**Task to complete:** Starting at the first line of the records below, transcribe each line exactly, ending with the line that contains "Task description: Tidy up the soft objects".

**Entries shown:**
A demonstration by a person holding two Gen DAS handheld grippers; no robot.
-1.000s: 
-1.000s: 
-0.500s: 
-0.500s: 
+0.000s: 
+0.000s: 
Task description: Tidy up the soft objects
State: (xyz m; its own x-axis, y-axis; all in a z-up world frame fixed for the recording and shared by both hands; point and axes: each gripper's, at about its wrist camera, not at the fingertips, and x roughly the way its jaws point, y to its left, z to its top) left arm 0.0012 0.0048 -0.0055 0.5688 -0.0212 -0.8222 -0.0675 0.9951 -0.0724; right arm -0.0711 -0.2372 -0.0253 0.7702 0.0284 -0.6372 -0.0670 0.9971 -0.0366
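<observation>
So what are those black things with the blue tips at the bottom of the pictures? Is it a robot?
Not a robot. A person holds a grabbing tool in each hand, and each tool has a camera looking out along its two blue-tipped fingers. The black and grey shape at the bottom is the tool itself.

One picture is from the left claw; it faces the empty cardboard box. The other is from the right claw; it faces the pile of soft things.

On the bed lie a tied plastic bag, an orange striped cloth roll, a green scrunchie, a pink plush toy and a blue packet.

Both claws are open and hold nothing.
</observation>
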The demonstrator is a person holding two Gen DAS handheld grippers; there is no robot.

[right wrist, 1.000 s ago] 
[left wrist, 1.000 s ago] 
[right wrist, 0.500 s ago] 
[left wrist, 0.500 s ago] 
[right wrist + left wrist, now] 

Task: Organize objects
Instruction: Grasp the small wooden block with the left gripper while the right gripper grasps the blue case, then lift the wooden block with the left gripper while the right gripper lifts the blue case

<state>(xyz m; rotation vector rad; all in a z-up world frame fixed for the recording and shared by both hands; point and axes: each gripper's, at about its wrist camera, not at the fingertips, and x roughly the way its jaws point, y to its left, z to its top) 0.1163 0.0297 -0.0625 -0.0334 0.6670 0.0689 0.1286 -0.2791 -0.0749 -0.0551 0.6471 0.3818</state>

**Response area:**
A demonstration by a person holding two Gen DAS handheld grippers; no robot.
-1.000s: 
-1.000s: 
-0.500s: 
-0.500s: 
+0.000s: 
+0.000s: 
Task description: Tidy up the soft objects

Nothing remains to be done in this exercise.